BEGIN Raw data
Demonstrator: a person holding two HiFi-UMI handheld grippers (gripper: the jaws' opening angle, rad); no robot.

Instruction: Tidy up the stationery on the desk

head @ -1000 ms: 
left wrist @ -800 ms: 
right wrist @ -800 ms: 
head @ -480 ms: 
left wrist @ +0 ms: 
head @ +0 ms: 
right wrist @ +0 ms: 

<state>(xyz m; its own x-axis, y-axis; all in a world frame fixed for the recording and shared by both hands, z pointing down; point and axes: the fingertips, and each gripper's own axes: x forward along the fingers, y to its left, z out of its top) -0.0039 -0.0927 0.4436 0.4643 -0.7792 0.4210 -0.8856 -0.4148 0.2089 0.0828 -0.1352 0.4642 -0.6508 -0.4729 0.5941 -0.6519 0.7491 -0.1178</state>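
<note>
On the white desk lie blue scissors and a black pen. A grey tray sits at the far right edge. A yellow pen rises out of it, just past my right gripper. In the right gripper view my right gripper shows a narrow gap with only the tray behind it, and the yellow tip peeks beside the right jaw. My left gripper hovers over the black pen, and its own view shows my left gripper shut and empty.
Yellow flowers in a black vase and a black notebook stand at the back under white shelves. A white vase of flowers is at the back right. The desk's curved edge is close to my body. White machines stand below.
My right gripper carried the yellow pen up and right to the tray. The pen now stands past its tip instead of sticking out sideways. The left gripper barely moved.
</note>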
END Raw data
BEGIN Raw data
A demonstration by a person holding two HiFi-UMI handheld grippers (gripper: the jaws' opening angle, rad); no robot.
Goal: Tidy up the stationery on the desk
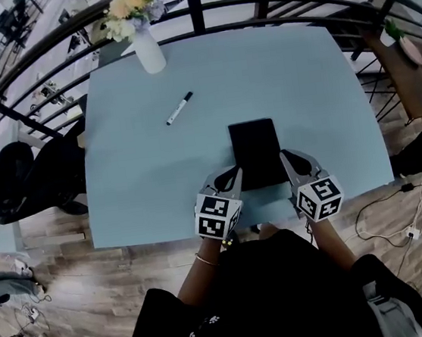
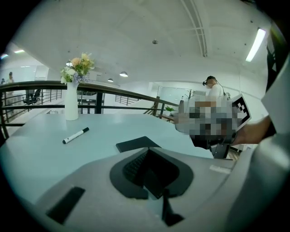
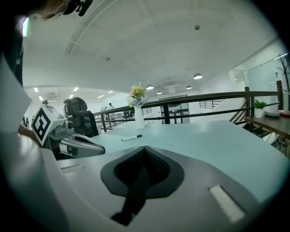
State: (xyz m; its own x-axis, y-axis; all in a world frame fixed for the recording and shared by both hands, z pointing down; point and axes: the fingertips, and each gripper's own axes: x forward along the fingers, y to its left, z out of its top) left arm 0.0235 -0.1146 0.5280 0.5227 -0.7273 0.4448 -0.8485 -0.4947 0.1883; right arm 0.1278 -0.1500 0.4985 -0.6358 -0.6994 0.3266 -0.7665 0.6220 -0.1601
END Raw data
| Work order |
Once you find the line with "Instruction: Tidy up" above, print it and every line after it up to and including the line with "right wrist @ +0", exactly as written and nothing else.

| Reply |
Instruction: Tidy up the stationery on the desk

head @ -1000 ms: 
left wrist @ -800 ms: 
right wrist @ -800 ms: 
head @ -480 ms: 
left wrist @ +0 ms: 
head @ +0 ms: 
right wrist @ +0 ms: 

No part of the exercise remains unanswered.